§ **WORK ITEM**: Whatever lies between the line with "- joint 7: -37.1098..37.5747" and the end of the data, both included, must be copied exactly and without pictures.

§ **RECORDS FOR PROCESSING**:
--------------------------------
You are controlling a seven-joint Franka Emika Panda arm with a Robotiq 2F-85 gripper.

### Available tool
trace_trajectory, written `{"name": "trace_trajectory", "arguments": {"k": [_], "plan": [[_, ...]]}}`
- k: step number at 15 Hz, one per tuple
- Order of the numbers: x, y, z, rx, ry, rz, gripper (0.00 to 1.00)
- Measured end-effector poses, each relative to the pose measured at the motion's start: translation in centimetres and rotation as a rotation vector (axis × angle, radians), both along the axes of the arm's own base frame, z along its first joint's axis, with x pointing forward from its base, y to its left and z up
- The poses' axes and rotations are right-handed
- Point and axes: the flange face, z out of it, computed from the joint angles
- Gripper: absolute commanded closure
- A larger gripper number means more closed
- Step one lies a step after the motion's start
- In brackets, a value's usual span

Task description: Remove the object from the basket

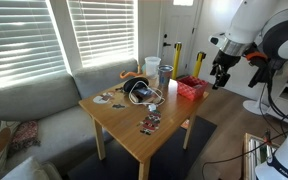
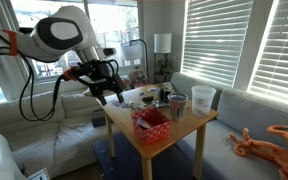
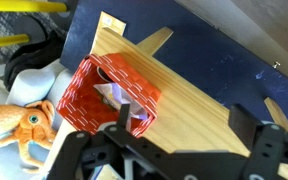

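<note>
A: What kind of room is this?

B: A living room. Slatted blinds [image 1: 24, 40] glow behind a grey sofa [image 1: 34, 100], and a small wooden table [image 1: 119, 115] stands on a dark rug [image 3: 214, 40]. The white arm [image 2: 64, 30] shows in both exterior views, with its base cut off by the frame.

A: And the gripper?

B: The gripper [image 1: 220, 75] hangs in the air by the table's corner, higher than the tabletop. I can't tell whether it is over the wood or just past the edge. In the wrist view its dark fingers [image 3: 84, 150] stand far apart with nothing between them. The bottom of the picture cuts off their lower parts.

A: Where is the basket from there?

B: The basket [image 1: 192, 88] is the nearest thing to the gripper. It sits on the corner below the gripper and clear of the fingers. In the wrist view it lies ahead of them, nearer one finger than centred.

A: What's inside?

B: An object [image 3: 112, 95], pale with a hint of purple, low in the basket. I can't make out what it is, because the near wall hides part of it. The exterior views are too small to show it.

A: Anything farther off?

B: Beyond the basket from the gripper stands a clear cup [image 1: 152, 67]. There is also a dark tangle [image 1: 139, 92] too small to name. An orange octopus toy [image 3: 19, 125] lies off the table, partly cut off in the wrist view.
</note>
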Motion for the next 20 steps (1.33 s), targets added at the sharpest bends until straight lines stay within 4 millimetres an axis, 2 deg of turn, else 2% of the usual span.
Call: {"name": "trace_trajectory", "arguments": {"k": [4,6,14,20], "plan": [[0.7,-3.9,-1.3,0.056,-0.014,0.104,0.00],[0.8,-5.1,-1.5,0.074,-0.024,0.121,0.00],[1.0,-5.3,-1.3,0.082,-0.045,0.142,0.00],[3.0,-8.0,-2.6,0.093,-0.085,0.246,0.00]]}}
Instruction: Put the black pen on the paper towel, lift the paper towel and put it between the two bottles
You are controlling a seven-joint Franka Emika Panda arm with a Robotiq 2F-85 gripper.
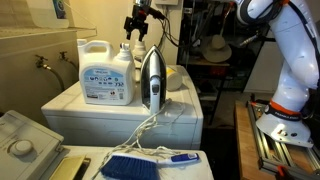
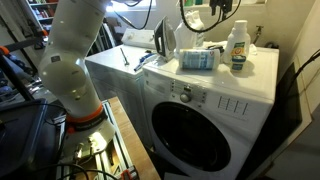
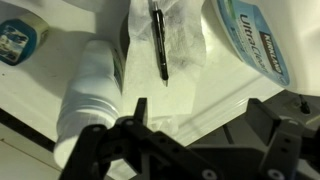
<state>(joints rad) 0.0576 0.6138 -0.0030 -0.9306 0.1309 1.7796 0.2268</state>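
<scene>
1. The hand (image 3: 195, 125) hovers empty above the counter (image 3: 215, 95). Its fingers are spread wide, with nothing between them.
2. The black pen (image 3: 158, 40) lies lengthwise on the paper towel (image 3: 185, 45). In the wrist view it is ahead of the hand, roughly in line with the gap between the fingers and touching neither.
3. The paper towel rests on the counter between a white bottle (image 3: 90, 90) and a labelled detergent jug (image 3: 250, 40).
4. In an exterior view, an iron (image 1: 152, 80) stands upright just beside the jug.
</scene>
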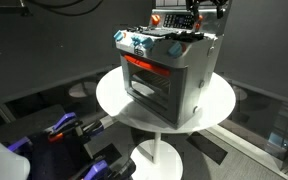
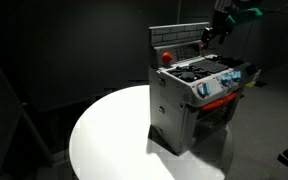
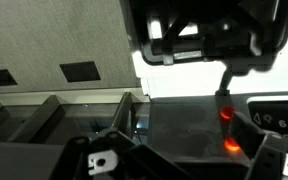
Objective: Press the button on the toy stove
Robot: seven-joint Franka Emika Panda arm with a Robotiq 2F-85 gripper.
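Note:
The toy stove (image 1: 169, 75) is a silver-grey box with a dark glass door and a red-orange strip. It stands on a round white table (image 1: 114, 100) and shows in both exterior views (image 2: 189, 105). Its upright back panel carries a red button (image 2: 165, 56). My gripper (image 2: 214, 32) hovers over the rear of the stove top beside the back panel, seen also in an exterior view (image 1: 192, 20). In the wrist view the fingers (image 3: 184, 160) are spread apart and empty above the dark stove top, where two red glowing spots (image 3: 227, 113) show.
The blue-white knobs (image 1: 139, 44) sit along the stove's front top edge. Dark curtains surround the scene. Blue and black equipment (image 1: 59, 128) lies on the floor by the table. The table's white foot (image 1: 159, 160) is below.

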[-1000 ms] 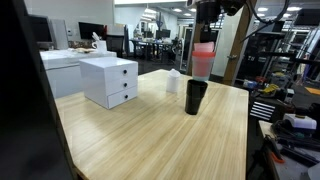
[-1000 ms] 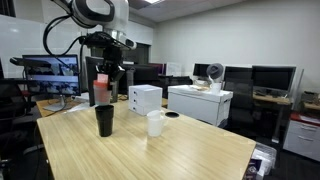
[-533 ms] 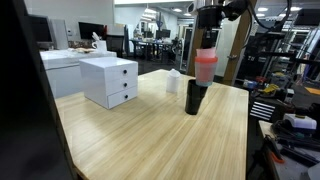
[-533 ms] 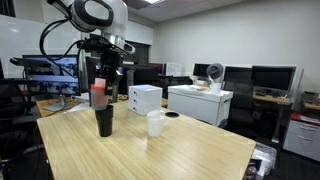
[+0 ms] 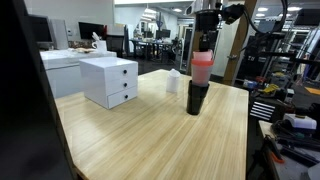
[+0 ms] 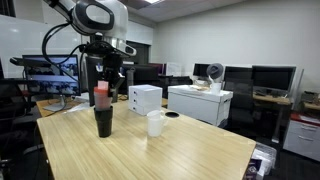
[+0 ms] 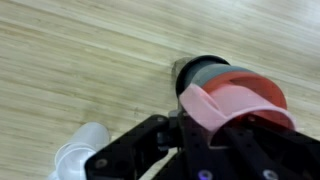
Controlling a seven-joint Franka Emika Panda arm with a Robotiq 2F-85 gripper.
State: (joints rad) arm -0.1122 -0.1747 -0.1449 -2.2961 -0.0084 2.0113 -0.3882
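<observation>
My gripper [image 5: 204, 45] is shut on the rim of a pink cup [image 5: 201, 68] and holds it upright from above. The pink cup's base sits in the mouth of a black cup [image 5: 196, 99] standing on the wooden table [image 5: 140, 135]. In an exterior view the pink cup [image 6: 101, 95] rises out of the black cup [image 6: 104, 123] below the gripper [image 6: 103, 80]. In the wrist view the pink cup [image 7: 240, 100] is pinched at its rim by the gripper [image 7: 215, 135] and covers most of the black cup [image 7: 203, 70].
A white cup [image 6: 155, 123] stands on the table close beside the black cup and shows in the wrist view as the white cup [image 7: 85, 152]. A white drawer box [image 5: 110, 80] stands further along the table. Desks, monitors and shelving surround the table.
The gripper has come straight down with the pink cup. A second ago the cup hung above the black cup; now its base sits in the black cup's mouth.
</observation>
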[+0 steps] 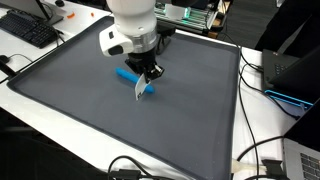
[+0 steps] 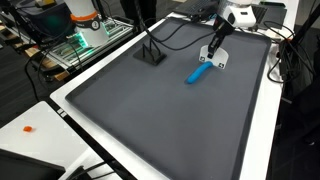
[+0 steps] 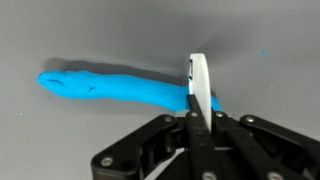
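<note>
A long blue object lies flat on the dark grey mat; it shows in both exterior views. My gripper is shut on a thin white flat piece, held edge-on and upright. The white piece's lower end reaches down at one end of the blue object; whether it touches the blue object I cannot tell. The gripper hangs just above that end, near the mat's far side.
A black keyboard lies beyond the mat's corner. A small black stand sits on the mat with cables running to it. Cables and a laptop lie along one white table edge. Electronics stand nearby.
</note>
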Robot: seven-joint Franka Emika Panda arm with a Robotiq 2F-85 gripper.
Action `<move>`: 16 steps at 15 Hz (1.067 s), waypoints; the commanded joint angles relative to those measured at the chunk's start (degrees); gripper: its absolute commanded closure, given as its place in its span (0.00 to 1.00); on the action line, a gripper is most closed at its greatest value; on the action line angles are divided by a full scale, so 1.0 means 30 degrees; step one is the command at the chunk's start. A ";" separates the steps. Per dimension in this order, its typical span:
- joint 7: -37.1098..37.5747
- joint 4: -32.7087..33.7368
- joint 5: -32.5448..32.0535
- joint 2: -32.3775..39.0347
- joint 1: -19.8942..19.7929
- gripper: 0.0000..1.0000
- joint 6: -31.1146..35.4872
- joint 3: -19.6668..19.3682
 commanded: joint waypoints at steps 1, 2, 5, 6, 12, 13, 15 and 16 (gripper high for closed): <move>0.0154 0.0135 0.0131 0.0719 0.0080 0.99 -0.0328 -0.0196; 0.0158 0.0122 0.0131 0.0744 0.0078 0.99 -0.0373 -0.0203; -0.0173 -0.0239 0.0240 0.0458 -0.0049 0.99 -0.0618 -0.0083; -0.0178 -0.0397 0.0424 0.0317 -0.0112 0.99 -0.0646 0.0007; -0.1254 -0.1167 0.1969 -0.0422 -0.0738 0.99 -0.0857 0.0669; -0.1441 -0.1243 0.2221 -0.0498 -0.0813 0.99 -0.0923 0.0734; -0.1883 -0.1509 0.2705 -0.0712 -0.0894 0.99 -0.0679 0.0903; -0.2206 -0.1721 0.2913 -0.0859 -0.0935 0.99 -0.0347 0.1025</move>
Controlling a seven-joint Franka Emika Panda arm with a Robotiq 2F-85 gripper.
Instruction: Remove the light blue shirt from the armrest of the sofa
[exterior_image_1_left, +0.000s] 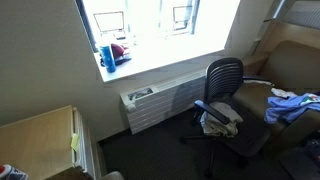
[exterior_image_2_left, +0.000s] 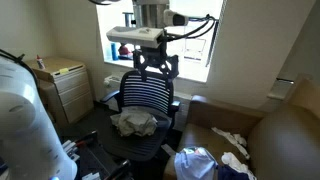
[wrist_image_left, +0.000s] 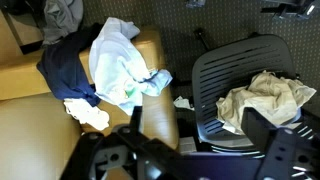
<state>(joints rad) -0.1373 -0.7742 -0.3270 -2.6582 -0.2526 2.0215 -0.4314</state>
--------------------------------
§ **ANSWER BOX**:
- joint 7: -37.1098..37.5747
- joint 4: -32.7087..33.7368
- joint 5: -32.5448..32.0535
- joint 2: -32.3775..39.0347
- joint 1: -19.8942..19.7929
- gripper: 0.0000..1.0000
- joint 6: -31.1146..35.4872
- joint 3: -19.6668..19.3682
 commanded: joint waypoints at steps 1, 2, 5, 6, 12, 13, 15 and 16 (gripper high for closed): <move>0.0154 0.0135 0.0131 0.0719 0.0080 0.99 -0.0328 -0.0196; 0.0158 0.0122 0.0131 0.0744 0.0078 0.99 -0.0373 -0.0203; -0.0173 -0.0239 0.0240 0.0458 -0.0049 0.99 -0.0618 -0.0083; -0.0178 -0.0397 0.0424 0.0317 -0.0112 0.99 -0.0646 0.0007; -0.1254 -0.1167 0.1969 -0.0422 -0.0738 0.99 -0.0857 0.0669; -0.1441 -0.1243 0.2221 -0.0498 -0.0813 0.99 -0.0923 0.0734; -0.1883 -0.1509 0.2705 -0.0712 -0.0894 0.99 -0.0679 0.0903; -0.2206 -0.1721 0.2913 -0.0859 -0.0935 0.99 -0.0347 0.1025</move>
Controlling a seven-joint Franka Emika Panda arm with a Robotiq 2F-85 gripper.
Instruction: Remove the light blue shirt from the armrest of the sofa
[exterior_image_1_left, +0.000s] 
[exterior_image_2_left, +0.000s] 
[wrist_image_left, +0.000s] 
<state>(joints rad) -0.1373 -0.7742 -0.3270 -2.6582 -0.2526 2.0215 -0.4314</state>

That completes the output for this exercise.